Thirty One
I turned 31 while sitting at a resource fair, telling Haitian asylum-seekers why I couldn’t find them new housing, and why we would have to wait to get them out of their cold, run-down apartments. I explained to them that everyone is moving as fast as they can, that we were there that day mostly to provide blankets and coats and medical care and legal help. But once again, I found myself without clear answers, staring into people’s eyes and telling them why I couldn’t do anything for them. A few days before, I had sat with an asylum-seeker who had come straight to our organization from the airport. Someone had told him we could find him housing. We called the shelter, there were no beds. We gave him a comforter, a coat, warm boots and a pillow. I looked at him and told him there was nothing I could do, that he would be sleeping on the street that night. It was an assault to my faith, a tearing of my soul. But there are boundaries in my work, in what I can and can’t do. Those boundaries have never been clearer than they were in the past few days, and they have never felt more wretched.
I am not the same person I was at this time last year. I was in Paris, then – running face-first into a longtime dream, figuring out how to work with and among refugees. I savored those days, but I wished I had something else to grasp, a knowledge of where it would all end up. Then, in the new year, I found myself in Lebanon, volunteering for an NGO that I had found online a few weeks before. The year began, as I look back on it, on shaky ground — but I saw things and heard stories that will shape me for the rest of my life. I sat with a woman whose husband had walked to Germany to get medical care for his disabled son. I talked to a blind mind who crossed a mountain to find better opportunities. I fell in love with a country – thought I would move overseas – and then everything took a turn.

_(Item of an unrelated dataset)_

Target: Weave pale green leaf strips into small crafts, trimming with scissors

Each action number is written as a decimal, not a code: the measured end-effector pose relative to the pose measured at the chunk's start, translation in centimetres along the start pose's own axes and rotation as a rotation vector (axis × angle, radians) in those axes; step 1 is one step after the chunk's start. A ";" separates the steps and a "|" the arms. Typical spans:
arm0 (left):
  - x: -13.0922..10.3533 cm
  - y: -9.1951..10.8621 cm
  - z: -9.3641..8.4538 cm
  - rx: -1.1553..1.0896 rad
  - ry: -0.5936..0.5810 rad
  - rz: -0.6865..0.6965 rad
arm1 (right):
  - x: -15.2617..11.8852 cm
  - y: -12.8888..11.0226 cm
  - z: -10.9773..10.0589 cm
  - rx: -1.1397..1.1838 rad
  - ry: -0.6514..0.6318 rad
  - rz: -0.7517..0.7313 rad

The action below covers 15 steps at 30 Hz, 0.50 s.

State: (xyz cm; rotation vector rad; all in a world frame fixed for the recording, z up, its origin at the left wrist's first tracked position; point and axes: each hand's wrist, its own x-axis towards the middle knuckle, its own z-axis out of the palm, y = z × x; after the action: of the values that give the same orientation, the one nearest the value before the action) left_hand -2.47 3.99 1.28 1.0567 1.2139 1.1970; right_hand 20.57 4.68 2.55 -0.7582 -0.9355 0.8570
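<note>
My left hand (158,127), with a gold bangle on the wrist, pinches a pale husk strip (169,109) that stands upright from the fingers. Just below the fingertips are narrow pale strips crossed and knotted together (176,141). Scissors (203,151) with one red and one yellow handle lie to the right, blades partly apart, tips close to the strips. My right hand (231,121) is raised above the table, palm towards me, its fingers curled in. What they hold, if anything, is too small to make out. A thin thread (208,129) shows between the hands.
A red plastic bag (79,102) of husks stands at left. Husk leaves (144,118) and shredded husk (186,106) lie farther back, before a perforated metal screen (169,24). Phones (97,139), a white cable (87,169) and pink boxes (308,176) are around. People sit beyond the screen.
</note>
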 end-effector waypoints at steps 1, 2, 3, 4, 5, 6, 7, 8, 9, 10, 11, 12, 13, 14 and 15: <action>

When I came home I lost my grandmother, and with her my second home. I lost Payne’s and Indiana coffee shops and the Whispy Pine. I lost the guest bedroom, the road trips, the salmon patties. I lost walks with grandma and Buffy to Circle K, and the backyard and the little black squirrel and the porch swing. And I lost her. I lost her laughter and her joy. I lost her lingering presence and her kisses on the top of my head and her spaghetti with carrots in it. I lost one of my core people. I don’t have a lot of core people. To lose one of them felt like a warm knife to the stomach – a knife dipped in honey, because somehow, the grief was sweet. The love was so strong that the tears I shed felt almost golden. I came into the living room of my parent’s house the day before she died, with grandma in her little hospice bed in the corner, and she reached out her arms for me. She was a day away from death, and she still wanted to hold me. It was one of the most precious experiences of my life.

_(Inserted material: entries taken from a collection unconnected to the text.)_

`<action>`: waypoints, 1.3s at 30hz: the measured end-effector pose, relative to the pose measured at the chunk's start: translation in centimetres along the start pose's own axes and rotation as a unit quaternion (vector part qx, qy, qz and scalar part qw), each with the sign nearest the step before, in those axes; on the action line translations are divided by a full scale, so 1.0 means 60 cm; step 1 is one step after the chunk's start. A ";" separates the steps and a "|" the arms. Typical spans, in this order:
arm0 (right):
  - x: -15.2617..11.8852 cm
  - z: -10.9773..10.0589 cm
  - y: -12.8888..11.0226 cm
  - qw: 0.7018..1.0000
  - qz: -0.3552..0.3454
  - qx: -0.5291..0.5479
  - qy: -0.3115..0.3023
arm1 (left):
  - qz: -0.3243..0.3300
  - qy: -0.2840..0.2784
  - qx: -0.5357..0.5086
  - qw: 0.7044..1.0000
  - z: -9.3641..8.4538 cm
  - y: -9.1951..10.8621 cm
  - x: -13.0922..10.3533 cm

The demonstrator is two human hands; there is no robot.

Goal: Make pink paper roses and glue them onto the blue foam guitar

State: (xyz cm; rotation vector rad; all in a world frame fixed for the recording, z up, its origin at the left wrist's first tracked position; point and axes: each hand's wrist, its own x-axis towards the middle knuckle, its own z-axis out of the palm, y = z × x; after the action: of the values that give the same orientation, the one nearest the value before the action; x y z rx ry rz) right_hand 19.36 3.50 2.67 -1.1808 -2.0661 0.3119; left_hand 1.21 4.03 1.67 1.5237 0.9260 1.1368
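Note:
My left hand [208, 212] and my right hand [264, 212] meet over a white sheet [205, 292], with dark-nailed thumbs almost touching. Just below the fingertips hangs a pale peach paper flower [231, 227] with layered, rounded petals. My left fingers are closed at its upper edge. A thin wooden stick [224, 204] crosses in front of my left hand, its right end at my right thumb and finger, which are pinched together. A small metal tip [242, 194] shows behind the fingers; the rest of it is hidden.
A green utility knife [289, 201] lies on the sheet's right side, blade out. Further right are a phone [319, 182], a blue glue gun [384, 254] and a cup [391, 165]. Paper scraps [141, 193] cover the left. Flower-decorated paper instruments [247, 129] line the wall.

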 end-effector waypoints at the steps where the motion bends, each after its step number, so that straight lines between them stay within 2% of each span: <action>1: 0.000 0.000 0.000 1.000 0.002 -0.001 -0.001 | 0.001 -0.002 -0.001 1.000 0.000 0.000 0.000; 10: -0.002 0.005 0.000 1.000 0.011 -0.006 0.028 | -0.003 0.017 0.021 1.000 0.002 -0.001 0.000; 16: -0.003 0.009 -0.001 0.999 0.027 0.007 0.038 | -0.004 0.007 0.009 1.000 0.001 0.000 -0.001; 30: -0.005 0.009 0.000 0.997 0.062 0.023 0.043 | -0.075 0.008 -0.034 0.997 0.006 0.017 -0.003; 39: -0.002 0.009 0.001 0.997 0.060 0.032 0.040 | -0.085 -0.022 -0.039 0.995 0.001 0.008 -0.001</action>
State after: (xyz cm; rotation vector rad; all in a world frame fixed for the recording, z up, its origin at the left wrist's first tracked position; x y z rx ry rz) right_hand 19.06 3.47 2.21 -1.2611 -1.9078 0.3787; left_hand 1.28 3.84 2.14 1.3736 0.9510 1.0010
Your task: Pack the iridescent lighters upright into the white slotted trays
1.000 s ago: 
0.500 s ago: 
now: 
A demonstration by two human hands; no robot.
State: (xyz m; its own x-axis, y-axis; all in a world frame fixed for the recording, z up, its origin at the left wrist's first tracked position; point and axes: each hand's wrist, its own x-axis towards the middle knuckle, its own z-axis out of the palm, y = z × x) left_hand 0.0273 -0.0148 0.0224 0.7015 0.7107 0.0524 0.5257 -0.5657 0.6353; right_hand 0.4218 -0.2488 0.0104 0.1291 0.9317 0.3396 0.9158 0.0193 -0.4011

Then I started working in housing. The first house I found for a family ended up traumatizing them – it wasn’t safe, and it triggered their experiences from years of war and death. I met a woman later whose story I can’t tell here, but I heaved up my sobs that night. She had experienced the worst that life had to offer, but she still found ways to make my day. I have discovered, in these past five months, the ache of a broken system, how hard it is, how painful it is. I have seen the holes that cannot be filled, and I am still learning how God fills them. I know he does, but I am tired, and I don’t always have eyes to see. Someday I will write about the dreams that I am beginning to dream; the ideas that are percolating about how we can all help to fill in those gaps - but it is not time, yet.

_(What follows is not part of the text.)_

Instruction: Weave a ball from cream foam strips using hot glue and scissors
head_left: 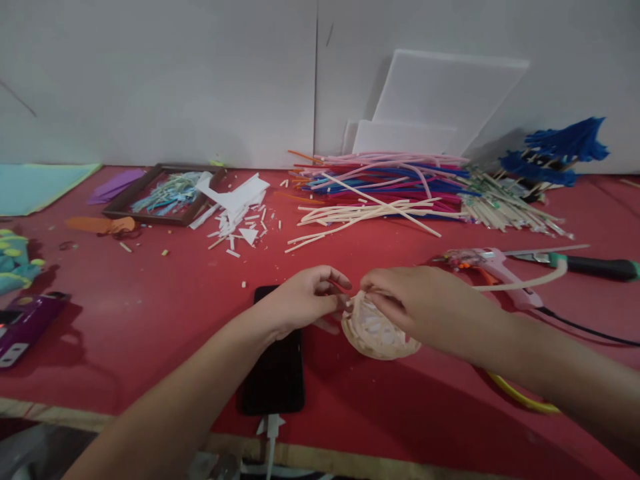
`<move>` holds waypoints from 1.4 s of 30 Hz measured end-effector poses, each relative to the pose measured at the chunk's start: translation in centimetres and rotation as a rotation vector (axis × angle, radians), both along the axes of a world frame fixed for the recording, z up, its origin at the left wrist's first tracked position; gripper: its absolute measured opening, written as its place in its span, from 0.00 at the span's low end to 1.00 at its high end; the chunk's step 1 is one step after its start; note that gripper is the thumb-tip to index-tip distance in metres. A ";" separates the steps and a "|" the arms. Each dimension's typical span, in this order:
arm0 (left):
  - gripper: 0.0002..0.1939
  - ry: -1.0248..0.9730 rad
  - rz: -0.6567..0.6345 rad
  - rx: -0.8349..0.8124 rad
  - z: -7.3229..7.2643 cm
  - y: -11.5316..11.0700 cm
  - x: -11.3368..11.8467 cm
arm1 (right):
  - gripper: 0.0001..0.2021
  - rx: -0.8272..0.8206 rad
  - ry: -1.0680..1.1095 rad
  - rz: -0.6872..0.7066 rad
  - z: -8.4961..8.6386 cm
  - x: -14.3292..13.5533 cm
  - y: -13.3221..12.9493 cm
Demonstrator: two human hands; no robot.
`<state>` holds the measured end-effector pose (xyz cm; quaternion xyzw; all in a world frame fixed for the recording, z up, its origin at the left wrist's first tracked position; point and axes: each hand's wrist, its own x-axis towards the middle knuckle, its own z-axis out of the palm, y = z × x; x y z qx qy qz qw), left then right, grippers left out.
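A small cream woven basket [383, 340], seemingly made of pipe cleaners, rests on the red table between my hands. My left hand [305, 300] is at its left edge, thumb and fingertips curled against the rim. From above, my right hand [415, 293] reaches over the basket with fingers pinched at the top of the rim. A long cream pipe cleaner [530, 283] runs out to the right from behind my right wrist. Where it meets the basket is hidden by that hand. Under my left wrist lies a black phone [274, 373] with a white cable.
Pink, blue and cream pipe cleaners [370, 180] are heaped at the back. On the right are a pink glue gun [500, 267], a green-and-black handled tool [600, 265] and a yellow ring [520, 393]. White scraps [240, 200] and a brown frame [155, 217] lie back left.
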<state>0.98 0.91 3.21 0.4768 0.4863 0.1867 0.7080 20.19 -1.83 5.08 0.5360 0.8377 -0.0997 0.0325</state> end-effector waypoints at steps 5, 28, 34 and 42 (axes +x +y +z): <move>0.08 -0.091 -0.015 -0.079 -0.4 0.0 -0.3 | 0.07 0.010 -0.026 -0.059 0.3 -0.2 -0.3; 0.15 -0.015 -0.111 0.103 -1.1 -1.0 0.9 | 0.07 0.020 0.162 0.036 -0.4 0.3 -1.4; 0.19 -0.032 -0.116 0.106 -1.3 -0.9 0.8 | 0.09 -0.007 0.208 0.037 0.2 0.3 -1.7; 0.11 -0.070 -0.102 0.064 -1.3 -0.8 0.7 | 0.10 -0.066 0.168 -0.024 0.2 0.5 -1.2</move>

I turned 30 in Paris. It was delightful and joyous and hopeful. I turned 31 in Columbus. It was real and broken and beautiful. I wouldn’t trade it; I’m exactly where I’m supposed to be. But I’m not the same girl who turned 30 last year. I’ve seen a little too much, worked a little too hard, grieved deeply and loved fiercely. I still have dreams, and they’re about as big as dreams can get. But mostly I believe now in action. I still have stars in my eyes, but mostly my feet are firmly in the dirt. I have sobered up; I have seen what life can be. There is a beauty in sobriety, though. There is a freshness of vision, a clarity of direction, a hope not rooted in anything other than divine presence and grace. I believe that people are created in the image of God, but I believe less, now, in the power of manufactured human goodness, and more in the power of supernatural holiness, kindness, and justice that can flow through us. I believe less in social media outrage and more in listening and making tea. I believe less in ideals and more in plodding, mediocre progress.
Mostly, though, I still believe in love. I wish I lived it better. I wish I wasn’t so rushed that I forget to stop and talk to the women coming into our building for English class and ask how their days are going. I wish I could find a slower pace of work that would allow for more human connection. I will find that, again. I don’t always feel very loving, right now, because I barely feel like myself at all. I am not the same as when I walked into my 30s. I’m a little more broken. I think that’s probably a good thing, as mended people are always more interesting than perfect people. I am tired by the things I’ve seen, and the decisions I’ve had to make along the way. But I still believe. More than ever, I believe — and that is the bedrock that I will continue to build upon.